Celtic Kane

Is a separate program necessary?

Graphing calculators do not allow you to calculate a number and display it on the same line as a string value. The function below simply takes any number and converts it to a string value. I have seen several examples online that accomplish a similar function, but I have never seen one that is able to handle all the types of numbers this program can handle. The program below will convert negative numbers, decimal numbers, numbers with trailing zeros as place holders, decimals with leading zeros, and just about anything else you throw at it.

My Program’s Flaw

I would like to point out one bug/flaw in the program: If you enter a number like 6.0, it will only return a 6. Therefore, significant figures may be lost in the conversion process, but in general for the purposes of most people significant figures are not relevant.

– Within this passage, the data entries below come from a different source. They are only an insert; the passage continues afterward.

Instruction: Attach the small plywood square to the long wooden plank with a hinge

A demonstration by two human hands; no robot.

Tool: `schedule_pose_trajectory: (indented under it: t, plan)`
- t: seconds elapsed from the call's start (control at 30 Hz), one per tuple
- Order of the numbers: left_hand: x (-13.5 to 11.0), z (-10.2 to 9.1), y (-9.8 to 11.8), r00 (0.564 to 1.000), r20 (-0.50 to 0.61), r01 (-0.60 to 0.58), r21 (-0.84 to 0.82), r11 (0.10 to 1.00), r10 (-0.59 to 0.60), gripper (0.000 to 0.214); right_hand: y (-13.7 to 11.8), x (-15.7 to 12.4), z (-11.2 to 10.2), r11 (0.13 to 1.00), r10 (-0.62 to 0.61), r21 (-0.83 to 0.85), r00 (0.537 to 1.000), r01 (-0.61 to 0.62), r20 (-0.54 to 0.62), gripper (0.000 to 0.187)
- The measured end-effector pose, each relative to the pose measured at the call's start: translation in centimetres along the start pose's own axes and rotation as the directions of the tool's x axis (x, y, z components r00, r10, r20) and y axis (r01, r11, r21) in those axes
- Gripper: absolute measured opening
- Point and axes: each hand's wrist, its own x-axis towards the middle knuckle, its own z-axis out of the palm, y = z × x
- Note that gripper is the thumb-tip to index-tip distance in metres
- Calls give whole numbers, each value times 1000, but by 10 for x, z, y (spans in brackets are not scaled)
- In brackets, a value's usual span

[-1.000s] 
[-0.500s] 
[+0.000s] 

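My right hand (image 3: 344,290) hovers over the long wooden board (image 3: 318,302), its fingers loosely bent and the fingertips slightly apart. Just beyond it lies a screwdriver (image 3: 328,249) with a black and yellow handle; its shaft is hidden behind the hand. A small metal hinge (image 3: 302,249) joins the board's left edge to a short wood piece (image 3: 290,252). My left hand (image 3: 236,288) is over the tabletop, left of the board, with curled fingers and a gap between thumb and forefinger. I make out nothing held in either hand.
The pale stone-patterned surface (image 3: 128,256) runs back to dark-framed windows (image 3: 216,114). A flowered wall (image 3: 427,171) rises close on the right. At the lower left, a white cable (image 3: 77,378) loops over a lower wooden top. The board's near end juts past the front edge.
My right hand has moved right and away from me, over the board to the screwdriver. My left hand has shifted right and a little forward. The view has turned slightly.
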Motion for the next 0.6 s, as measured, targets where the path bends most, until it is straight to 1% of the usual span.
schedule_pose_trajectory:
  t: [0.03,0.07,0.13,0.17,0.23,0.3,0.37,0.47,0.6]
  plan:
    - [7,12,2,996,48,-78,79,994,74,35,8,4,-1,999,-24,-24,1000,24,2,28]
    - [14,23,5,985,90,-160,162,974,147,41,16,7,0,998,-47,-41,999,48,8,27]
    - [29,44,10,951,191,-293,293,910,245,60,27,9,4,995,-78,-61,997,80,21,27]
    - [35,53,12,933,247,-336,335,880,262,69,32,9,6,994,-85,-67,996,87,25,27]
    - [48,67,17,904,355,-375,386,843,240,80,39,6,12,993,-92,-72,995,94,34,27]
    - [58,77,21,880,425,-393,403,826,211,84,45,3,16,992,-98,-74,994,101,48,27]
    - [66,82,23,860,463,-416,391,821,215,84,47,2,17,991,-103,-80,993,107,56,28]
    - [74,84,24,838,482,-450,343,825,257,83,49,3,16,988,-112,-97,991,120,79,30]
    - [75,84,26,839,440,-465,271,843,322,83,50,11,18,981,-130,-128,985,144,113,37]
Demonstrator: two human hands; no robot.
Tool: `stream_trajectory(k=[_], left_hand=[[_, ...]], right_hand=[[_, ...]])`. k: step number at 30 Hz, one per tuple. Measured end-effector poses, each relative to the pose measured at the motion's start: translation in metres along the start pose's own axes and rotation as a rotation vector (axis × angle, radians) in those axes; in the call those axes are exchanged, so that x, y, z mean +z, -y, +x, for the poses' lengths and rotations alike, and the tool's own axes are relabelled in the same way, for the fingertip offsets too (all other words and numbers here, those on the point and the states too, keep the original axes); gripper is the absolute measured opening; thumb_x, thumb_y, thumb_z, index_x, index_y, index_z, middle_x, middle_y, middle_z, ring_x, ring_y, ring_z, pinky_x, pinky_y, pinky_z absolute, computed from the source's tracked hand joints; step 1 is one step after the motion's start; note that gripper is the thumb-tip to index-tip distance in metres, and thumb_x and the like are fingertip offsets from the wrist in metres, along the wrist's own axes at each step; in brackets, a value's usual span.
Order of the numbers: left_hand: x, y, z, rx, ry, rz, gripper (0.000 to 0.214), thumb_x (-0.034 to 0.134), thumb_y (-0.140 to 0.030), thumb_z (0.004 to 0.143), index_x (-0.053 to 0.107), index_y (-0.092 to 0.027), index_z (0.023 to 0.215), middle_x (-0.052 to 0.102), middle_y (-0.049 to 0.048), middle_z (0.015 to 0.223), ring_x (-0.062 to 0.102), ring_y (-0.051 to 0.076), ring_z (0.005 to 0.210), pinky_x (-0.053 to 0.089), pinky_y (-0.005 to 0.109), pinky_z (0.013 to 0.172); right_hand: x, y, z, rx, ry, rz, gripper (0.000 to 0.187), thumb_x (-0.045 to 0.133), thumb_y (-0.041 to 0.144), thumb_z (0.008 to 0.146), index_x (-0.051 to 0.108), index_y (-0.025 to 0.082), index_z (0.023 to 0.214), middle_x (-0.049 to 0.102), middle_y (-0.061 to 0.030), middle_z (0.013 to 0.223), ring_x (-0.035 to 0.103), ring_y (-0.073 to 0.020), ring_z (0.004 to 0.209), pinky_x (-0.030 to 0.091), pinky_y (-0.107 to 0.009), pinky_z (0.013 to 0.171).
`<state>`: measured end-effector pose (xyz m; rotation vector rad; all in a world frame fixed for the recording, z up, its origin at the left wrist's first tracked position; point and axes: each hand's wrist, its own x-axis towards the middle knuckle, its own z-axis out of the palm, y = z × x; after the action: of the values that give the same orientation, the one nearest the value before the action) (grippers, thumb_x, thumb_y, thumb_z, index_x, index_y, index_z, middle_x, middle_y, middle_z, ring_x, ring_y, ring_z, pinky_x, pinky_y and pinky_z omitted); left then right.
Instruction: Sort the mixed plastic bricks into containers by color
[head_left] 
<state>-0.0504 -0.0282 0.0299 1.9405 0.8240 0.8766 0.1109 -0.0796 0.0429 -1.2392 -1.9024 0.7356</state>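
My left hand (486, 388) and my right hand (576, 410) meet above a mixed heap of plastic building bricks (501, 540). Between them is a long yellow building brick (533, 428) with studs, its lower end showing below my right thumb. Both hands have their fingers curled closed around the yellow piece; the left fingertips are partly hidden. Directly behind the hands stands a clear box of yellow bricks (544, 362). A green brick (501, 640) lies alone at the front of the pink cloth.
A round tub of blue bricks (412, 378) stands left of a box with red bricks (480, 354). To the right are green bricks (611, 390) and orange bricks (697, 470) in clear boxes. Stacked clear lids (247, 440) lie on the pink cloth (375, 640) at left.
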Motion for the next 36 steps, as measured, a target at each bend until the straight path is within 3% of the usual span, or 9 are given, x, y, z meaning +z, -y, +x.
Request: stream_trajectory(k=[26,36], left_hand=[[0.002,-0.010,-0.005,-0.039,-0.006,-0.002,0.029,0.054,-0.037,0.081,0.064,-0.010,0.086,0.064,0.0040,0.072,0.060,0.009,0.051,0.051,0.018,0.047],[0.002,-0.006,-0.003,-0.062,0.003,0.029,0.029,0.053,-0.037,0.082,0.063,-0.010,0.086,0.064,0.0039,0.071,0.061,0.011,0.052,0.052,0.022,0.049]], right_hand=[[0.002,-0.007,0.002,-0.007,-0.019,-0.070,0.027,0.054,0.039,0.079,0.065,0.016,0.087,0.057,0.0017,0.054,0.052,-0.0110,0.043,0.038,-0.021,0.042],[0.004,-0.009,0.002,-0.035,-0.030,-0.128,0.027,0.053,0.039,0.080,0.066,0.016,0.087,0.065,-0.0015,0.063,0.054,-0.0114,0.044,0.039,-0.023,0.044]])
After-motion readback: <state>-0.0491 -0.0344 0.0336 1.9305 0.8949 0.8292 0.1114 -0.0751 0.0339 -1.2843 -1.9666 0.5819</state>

One last note: this is not a tutorial — it is simply showing you a program. I have every intention of making a tutorial for this program to explain everything that’s going on…but until then you’ll have to settle for an uncommented program.

Syntax

(numerical value) -> A
pgrmCSTR
Str0 ;Your numerical value returned in string format

If you name this program pgrmCSTR, all you have to do is store a numerical value in variable A, call pgrmCSTR, then use Str0 as the string equivalent to your numerical value.

The Code

:” “->Str0
:0->L6(1)
:A->L6(2)
:0->L6(3)
:
:If A<0
:Then
:1->L6(3)
:abs(A)->A
:End
:
:If A<1
:Then
:While A<1
:10A->A
:L6(1)-1->L6(1)
:End
:End
:
:If A>=10
:Then
:While A>=10
:A/10->A
:L6(1)+1->L6(1)
:End
:End
:
:While A‡0
:Str0+sub(“01234567890″,iPart(A)+1,1)->Str0
:fPart(A)->A
:10A->A
:End
:
:sub(Str0,2,length(Str0)-1)->Str0
:
:If L6(1)=0
:Then
:length(Str0)->L6(4)
:sub(Str0,1,1)->Str9
:If L6(4)‡1
:Then
:sub(Str0,2,L6(4)-1)->Str8
:Str9+”.”+Str8->Str0
:Else
:” “->Str8
:End
:End
:
:If L6(1)<0
:Then
:For(L6(5),L6(1)+1,0)
:”0″+Str0->Str0
:End
:length(Str0)->L6(4)
:sub(Str0,2,L6(4)-1)->Str8
:”0.”+Str8->Str0
:End
:
:If L6(1)>0
:Then
:If length(Str0)-1
:Then
:
:For(X,0,L6(1)-length(Str0))
:Str0+”0″->Str0
:End
:End
:
:If fPart(L6(2))‡0
:Then
:sub(Str0,1,L6(1)+1)->Str9
:length(Str0)-length(Str9)-1->L6(4)
:sub(Str0,L6(1)+2,L6(4)+1)->Str8
:Str9+”.”+Str8->Str0
:End
:End
:
:If L6(3)=1
:Then
:”-“+Str0->Str0
:End